As far as I understand, the current behaviour of self-driving cars is to stop the cars safely in a safe place, to the best of their degraded ability. Once it's stopped, the human can either take over. If a human can't, you're stuck on the side of the road and you call a tow truck.
Which isn't really any different than any other sort of major mechanical failure.
That's all well and good if you make it to the side of the road, but what happens when the car decides it can't make it that far and stops in the middle lane of an Interstate?
I'd expect major mechanical problems with robots, like "the vision sensor died in the middle of an interstate," to be about as rare as major mechanical problems with humans, like "they had a heart attack in the middle of an interstate." If not rarer.

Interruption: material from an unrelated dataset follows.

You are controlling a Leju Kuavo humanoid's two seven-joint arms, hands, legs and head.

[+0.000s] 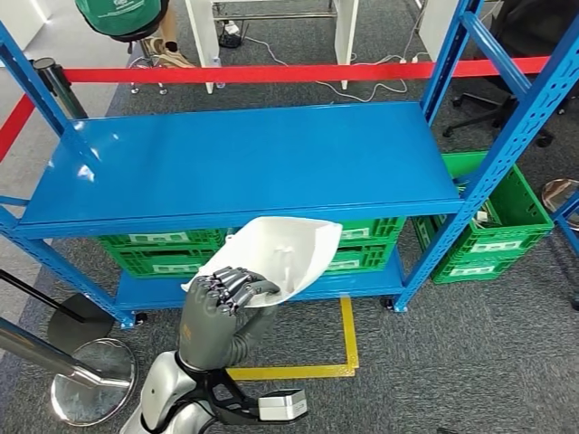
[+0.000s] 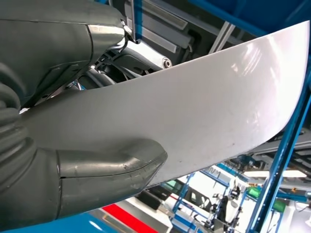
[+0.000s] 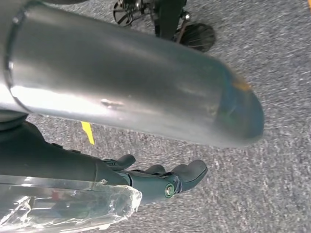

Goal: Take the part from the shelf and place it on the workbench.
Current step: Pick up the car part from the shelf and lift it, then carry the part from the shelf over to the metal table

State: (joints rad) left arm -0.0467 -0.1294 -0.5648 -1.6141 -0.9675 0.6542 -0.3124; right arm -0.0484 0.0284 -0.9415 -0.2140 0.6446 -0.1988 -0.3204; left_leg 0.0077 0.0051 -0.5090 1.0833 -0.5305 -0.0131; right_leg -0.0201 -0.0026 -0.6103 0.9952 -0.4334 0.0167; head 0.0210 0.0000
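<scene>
Grey carpet (image 1: 478, 362) runs under everything, with yellow tape (image 1: 349, 339) marking a corner on it just in front of the rack. That big blue shelf (image 1: 239, 163) fills the middle of the room, its top deck bare and glossy, green crates (image 1: 164, 253) tucked on the lower level and another green crate (image 1: 502, 226) standing off to the right of the frame. Red barrier tape (image 1: 273, 72) stretches across behind. Now the part (image 1: 287, 253), a white curved shell, is up off the shelf, hanging in front of its lower edge, gripped by the left hand (image 1: 222, 303): thumb (image 2: 110, 170) pressed under it, dark fingers curled over the rim. Down low, the right hand (image 3: 161, 179) hangs over the carpet, fingers loosely extended, holding nothing.
</scene>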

We're already okay with the possibility that a human might drop dead in the middle of an interstate and lose control and more humans might be injured or killed as a result. As long as it is not more likely that a self-driving car will drop dead, I don't see why it's any different.

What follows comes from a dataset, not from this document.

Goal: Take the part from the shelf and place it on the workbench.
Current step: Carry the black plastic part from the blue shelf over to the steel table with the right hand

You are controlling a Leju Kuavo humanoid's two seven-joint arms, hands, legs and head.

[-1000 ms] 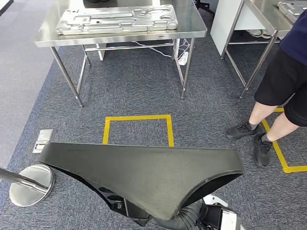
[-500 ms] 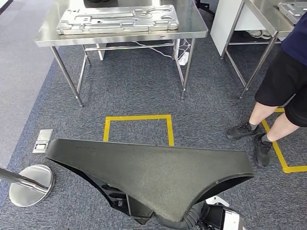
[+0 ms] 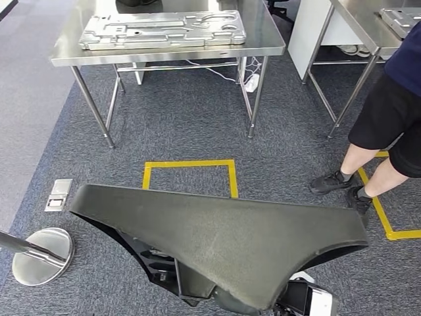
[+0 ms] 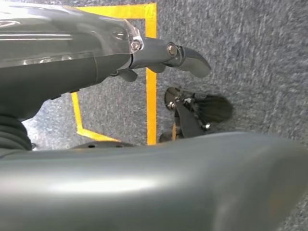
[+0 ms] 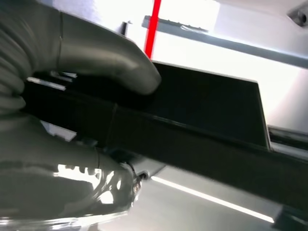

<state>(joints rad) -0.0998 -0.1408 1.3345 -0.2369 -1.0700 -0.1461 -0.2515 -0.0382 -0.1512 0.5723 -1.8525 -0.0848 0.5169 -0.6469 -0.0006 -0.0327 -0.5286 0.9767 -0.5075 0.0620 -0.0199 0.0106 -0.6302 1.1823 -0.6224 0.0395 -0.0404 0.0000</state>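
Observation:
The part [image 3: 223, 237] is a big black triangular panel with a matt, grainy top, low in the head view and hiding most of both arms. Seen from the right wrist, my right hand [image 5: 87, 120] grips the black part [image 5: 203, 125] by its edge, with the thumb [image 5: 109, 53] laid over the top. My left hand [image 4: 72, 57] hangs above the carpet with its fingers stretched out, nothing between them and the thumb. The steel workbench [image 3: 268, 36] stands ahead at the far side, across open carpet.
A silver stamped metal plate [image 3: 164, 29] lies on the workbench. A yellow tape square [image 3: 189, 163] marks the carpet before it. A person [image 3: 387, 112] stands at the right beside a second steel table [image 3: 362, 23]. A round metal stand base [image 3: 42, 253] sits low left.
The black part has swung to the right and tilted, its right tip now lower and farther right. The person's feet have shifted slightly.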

(And this isn't even getting into things like the possibility of catastrophic failure being lower and the options for recovery being much higher. You can run two robots with redundant hardware; you can't run two humans quite as easily. A human who loses vision will lose their concentration; a robot that loses vision can use its last known positions of nearby cars to attempt to pull over immediately in an orderly fashion.)

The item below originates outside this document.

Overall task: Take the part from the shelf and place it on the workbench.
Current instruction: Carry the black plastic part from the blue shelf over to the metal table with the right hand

What happens if your car breaks down such that it can't make it off the interstate?
It's the same principle. You try to do the safest thing you can, but yes, at some point a car will fail and be stuck in the middle lane of an interstate because the autopilot fails, just as can happen because of mechanical failure.
The same thing that happens when any other car breaks down in the middle of the road--a traffic jam. Cars (especially ICE ones) break down all the time, we know how to deal with it.
Which isn't really any different than any other sort of major mechanical failure.